_Task objective_:
Below are lines of data; count those that contain "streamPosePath" and give the total alone.
[[ Supplied material open ]]
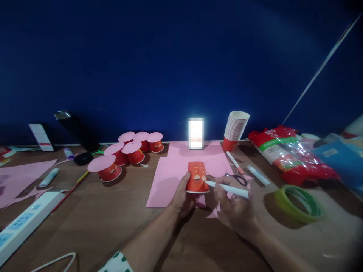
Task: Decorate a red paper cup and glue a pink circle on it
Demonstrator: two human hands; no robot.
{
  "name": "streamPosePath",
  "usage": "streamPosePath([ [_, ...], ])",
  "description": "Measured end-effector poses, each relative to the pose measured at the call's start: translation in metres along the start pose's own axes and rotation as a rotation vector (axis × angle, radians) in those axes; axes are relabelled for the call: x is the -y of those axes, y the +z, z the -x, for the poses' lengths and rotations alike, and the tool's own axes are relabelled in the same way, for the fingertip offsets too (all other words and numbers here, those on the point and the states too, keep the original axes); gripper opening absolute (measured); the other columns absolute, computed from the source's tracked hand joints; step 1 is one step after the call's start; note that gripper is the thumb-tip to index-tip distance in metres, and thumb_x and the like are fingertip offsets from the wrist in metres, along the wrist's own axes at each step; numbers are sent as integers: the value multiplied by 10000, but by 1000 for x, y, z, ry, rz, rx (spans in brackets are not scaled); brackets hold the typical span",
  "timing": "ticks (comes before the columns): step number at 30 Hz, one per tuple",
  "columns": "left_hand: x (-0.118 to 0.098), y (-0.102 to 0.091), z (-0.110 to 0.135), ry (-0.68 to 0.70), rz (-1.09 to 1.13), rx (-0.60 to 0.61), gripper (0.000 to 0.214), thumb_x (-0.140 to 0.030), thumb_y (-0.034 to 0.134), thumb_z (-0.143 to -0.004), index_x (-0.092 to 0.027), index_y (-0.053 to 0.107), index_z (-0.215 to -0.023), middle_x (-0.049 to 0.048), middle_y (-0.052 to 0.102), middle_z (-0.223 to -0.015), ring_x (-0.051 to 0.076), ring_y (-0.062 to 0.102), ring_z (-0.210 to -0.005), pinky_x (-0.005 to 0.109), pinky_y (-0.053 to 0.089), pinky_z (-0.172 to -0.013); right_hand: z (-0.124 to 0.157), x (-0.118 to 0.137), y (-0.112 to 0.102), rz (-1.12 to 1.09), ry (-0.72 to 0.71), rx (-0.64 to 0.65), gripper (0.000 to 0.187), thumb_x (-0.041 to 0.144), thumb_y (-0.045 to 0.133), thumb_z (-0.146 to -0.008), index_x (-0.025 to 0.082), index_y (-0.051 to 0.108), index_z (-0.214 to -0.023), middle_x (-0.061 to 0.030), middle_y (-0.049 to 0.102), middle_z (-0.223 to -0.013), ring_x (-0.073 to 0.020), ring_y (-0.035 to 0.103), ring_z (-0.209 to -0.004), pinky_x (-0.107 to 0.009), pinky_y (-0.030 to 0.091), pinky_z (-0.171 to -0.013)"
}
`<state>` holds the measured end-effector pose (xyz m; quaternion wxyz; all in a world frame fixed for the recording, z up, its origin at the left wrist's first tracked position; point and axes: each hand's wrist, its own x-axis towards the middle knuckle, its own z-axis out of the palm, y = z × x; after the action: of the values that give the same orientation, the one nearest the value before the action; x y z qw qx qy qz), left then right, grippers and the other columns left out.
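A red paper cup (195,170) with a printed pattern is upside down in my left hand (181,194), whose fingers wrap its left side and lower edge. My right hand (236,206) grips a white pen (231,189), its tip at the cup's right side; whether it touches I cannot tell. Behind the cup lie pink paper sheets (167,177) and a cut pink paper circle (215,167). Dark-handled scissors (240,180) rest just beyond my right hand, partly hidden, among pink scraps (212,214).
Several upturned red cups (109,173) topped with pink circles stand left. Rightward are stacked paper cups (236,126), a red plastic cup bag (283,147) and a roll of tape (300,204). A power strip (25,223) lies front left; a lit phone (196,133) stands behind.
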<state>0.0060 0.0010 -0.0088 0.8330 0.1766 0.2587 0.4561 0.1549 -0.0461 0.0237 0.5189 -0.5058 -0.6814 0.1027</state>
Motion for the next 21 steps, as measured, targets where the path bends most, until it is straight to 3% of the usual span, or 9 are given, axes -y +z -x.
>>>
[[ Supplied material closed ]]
_Written solution_:
2